Трое сопровождающих, нащупывая дорогу своими тросточками, вели за собой колонны детей. Местность была неровная, но камни или какие-нибудь иные коварные препятствия все же не попадались.
Вскоре они услышали в отдалении звуки, явно издаваемые животными. Кто-то предположил, что кричат ослы, но большинство с этим не согласились. Звуки больше походили на хрюканье свиней.
Что это, ферма? Может быть, гудение издавал какой-нибудь большой генератор? Или какая-нибудь машина, перемалывающая по ночам корм?
Они ускорили шаги и вскоре натолкнулись на препятствие: низкий забор из деревянных жердей. Двое из трех поводырей, разделившись, отправились влево и вправо в поисках ворот или калитки. Вскоре калитка нашлась, и всю группу подвели к ней, а затем сопровождающие и дети вошли внутрь. Трава под подошвами их обувок сменилась обычной землей. Хрюканье свиней приблизилось и стало громче. Группа двигалась по какой-то широкой дорожке.

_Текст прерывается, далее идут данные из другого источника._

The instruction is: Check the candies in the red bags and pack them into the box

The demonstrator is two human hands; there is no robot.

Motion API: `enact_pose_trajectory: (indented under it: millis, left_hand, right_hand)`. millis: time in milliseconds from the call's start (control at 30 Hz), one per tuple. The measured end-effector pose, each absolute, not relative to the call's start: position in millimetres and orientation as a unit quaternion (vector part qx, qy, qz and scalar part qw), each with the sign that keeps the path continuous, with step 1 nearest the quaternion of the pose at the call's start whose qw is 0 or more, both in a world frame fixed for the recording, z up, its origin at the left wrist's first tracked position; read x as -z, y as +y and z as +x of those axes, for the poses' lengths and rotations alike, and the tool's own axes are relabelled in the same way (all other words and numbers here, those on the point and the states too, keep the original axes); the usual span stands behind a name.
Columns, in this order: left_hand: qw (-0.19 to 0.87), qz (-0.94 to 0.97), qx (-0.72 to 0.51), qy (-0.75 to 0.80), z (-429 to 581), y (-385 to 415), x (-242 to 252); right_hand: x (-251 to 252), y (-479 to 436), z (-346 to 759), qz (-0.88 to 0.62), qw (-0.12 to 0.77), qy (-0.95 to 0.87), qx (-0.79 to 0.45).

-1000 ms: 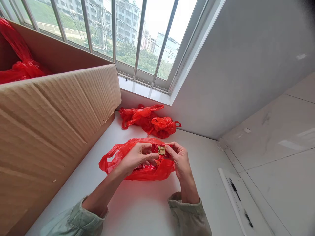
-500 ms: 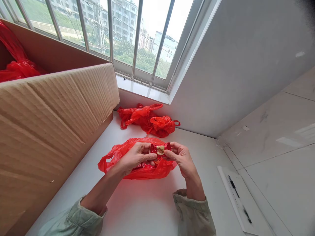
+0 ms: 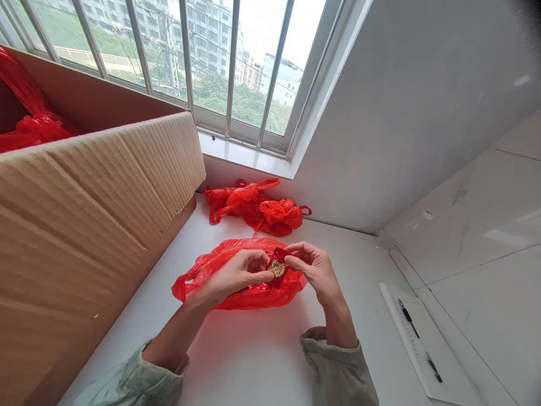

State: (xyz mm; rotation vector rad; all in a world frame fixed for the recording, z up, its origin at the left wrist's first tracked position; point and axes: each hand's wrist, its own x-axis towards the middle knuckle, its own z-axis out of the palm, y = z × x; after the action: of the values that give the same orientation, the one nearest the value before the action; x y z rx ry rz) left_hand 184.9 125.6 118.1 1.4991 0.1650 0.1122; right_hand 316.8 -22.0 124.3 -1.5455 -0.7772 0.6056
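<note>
Between my two hands is a small red wrapped candy (image 3: 278, 269) with a gold patch on its front, tilted on a slant. My left hand (image 3: 243, 273) pinches its lower left side between thumb and fingers. At the upper right, my right hand (image 3: 316, 268) grips the other end, thumb in front. Directly beneath lies an opened red plastic bag (image 3: 211, 256), its rim spread on the white table. Bits of red and white patterned packaging show inside the bag, mostly covered by my hands.
A big cardboard box (image 3: 105, 197) stands at the left, with a red bag (image 3: 40, 127) inside. Knotted red bags (image 3: 281, 214) lie against the wall below the barred window (image 3: 236, 73). To the right, a white notebook (image 3: 426, 338) carries a black pen (image 3: 406, 313) and another pen (image 3: 434, 369).
The candy has turned from level to slanted, its right end now higher. My left hand has shifted slightly to the right. The view has moved a little.
</note>
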Motion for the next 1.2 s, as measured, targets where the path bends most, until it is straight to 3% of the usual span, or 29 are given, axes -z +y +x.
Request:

Сопровождающие построили детей в более плотные колонны и зашагали дальше, пока не наткнулись на некое здание. Дорожка вывела их прямиком к большому дверному проему, открытому настежь. Они вошли. Подали голос. В ответ — ничего.
Группа оказалась внутри какого-то явно просторного помещения, заполненного контрапунктным разноголосым шумом.
Свиньи отреагировали на присутствие людей любопытствующим визгом, и это напугало детишек. Животные бились о стенки своих тесных загонов, скребли копытами по устланному соломой полу. Джони на ощупь определила, что стойла тянулись по обе стороны прохода. Пахло навозом и чем-то еще… куда более гадким. Пахло… как в покойницкой.
Они оказались в свиной секции скотобойни, хотя никому из них и в голову не пришло употребить именно это слово.
Для некоторых ребятишек гудение превратилось в голоса. Эти дети бросились вон из рядов — очевидно, в голосах им послышалось что-то знакомое, — и сопровождающим пришлось вернуть их в строй, иных даже силой. Вожаки опять по головам пересчитали свои колонны, дабы убедиться, что все на месте и никто не потерялся.